I just missed … I just missed the funeral.

But who knows what would have happened if I would have called earlier? And maybe I was fortunate not to have seen the casket; it would have burned in my memory forever.  But yet, I am certain that if I hadn’t left the company, Debra would probably be alive today. I was her close friend. I would have known the anguish these horrible events had on her life. I would have defended her, supported her, I would have helped her. I would have been there.

And that’s when the guilt ended and the anger set in. Because even though I wasn’t there, somebody else needed to be. Debra needed someone, anyone, to be there, and no one was. No one. And because no one was there, there was a tragedy.

And please don’t send me emails telling me I shouldn’t feel guilty, because I no longer do. Due to the circumstances, this was not my responsibility, but someone needed to see the situation and act. And this message is not about me; it’s about us. It’s about you.

We have a responsibility to our friends. The Book asks the question, “Am I my brother’s keeper?” within the first few pages. It is not a rhetorical one. As we read through to the last page, we learn that the answer is “Yes, we are our brother’s keeper”, with guidance on how it should be done.

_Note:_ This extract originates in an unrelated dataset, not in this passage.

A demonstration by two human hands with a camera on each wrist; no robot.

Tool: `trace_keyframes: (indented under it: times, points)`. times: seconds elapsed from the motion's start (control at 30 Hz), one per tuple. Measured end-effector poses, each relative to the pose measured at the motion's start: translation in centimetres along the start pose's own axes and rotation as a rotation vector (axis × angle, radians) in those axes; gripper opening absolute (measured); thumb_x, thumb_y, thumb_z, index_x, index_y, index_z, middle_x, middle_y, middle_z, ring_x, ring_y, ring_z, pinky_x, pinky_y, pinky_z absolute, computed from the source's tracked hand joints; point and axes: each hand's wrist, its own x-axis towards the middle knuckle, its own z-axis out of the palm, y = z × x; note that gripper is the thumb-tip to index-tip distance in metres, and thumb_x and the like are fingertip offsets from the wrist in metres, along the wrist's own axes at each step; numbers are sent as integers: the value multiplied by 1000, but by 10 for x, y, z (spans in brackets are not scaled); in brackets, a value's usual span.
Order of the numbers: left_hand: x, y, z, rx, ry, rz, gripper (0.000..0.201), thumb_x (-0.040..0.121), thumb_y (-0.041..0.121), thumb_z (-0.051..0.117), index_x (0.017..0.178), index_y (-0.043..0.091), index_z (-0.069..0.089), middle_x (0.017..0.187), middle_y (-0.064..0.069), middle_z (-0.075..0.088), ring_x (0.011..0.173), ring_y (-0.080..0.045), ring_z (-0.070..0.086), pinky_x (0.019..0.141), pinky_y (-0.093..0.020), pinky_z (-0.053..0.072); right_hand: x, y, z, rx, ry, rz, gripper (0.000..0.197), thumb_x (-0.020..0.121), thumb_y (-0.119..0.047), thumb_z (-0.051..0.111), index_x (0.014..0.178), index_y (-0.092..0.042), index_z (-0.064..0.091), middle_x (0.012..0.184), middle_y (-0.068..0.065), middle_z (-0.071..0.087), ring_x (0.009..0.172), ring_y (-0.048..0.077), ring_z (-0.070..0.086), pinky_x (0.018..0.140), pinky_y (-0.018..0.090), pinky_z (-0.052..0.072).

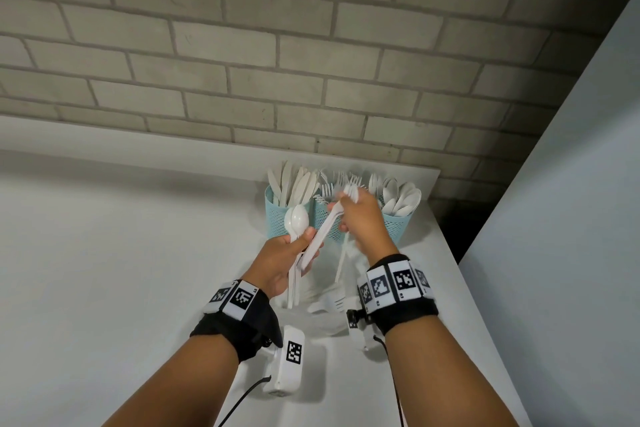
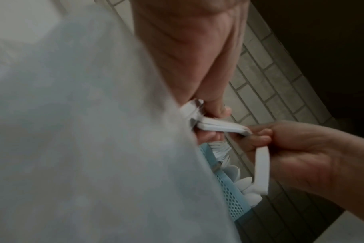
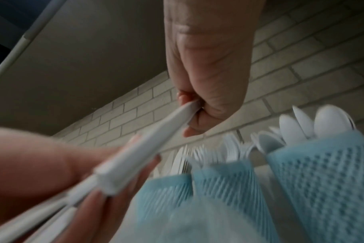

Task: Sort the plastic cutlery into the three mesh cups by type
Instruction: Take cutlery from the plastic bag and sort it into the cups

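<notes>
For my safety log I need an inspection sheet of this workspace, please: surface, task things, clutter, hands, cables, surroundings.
Surface: white counter, meeting the wall.
Job's things: three blue mesh cups at the wall, holding knives, forks and spoons; loose cutlery lies under the hands.
Clutter: nothing seen.
Grippers: left hand grips spoons; right hand pinches a fork and other white pieces whose kind I cannot tell.
Cables: black cable from the left wrist camera.
Surroundings: grey brick wall; white panel on the right.

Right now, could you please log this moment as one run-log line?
left hand: grips spoons | right hand: pulls forks from that bundle | mesh cups: knives, forks, spoons sorted
</notes>
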Motion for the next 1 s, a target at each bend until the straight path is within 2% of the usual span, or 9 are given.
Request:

Because sometimes your friends don’t need “someone”, they need YOU. They need your wisdom, your guidance, your life experience, your compassion, your support, maybe just your presence. Sometimes all a person needs to know is that someone, anyone, freakin’ cares about them and what they are going through. Be that person. Be There.

And yes, this will often be inconvenient, time-consuming, uncomfortable and awkward. We will struggle with what to say, what to do, how to help, how to respond. You don’t have to have all the answers. But maybe you know people who can help. Woody Allen is quoted as saying, “eighty percent of success in life is just showing up. It is applicable here. Your presence is much more powerful than you think. No one should have to face their problem, their demons, alone. Show up – Be There.

I never want to cry beside a casket of a friend who needed my help, but never got it. We need to Be There. 

So be there. Please be there. When someone needs you to be there for them, be there. Just be there. Be There.